INPUT DATA:

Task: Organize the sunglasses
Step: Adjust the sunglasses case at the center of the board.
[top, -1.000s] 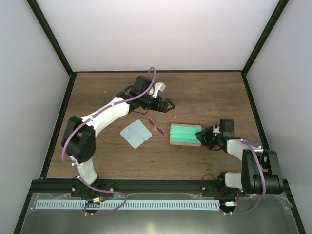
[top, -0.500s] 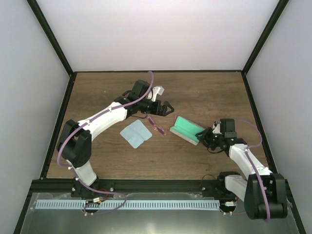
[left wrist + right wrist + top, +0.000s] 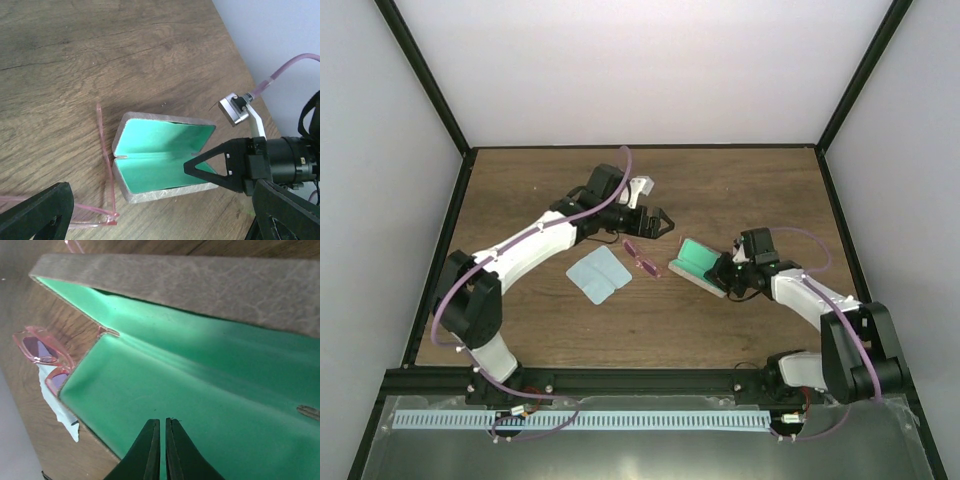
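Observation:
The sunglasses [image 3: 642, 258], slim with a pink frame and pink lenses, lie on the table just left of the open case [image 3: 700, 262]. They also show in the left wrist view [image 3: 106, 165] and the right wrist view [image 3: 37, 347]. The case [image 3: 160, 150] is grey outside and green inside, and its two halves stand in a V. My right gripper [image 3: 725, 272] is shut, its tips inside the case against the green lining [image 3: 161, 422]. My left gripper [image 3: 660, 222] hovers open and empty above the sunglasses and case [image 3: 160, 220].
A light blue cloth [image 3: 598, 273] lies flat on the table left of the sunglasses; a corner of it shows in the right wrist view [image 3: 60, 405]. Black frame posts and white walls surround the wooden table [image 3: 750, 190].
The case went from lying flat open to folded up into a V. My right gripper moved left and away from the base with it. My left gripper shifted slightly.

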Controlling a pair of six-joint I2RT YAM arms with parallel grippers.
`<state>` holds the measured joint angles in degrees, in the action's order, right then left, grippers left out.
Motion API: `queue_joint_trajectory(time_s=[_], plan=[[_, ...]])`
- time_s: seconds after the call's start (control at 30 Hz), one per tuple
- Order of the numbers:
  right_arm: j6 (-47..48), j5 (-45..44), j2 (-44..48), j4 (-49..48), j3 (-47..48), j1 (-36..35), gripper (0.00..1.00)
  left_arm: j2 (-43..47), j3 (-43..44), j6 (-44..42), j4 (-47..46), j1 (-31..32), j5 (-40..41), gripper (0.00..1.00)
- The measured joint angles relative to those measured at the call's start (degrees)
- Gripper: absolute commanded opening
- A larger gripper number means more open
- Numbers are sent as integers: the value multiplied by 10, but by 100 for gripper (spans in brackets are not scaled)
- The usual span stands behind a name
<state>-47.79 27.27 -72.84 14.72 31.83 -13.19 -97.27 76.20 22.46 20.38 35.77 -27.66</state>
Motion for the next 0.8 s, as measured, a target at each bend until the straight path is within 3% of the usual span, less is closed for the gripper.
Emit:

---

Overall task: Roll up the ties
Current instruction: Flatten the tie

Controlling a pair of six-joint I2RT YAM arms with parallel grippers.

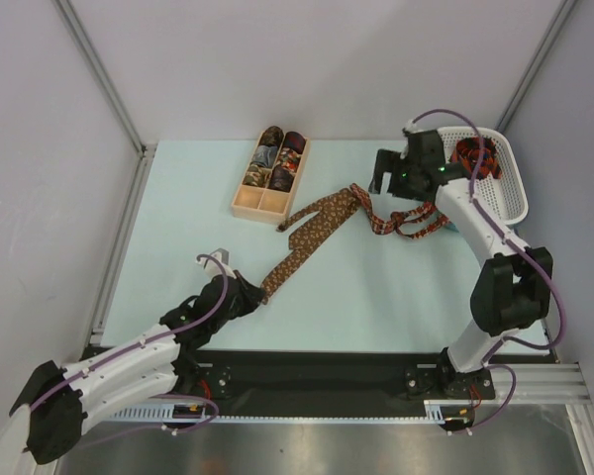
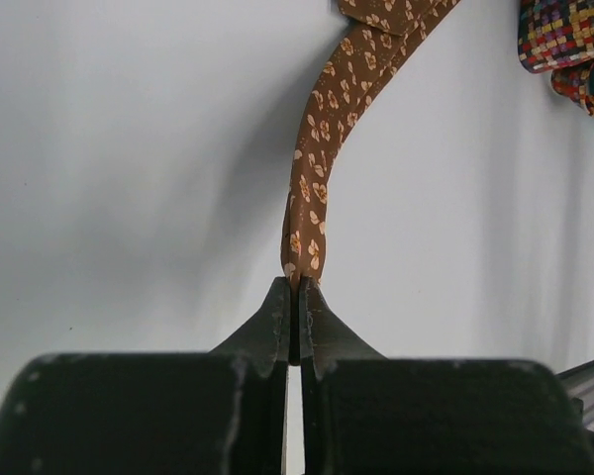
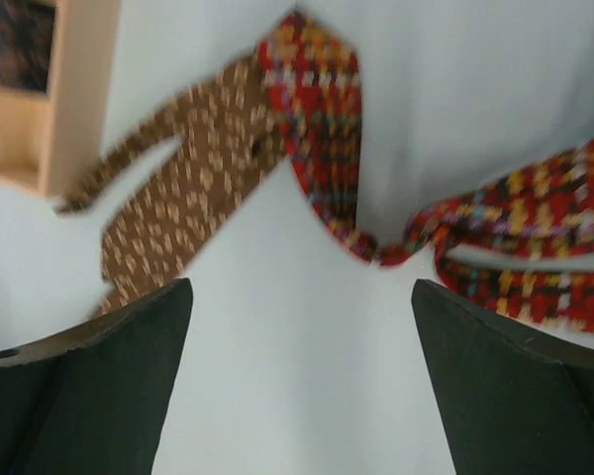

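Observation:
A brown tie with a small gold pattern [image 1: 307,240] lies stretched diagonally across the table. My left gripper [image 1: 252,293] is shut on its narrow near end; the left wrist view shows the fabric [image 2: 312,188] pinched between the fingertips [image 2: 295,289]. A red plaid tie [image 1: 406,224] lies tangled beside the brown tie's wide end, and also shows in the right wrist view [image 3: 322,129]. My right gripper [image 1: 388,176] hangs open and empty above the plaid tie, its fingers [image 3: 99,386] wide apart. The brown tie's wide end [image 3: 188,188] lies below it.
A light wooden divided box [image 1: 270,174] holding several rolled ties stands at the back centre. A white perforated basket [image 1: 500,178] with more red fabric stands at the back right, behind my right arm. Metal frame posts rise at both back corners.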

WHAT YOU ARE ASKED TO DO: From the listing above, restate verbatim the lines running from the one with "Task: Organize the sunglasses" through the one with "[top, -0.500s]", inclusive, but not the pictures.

EXPECTED ANSWER:
Task: Organize the sunglasses
Step: Adjust the sunglasses case at the center of the board.
[top, -1.000s] 
[top, -0.500s] 

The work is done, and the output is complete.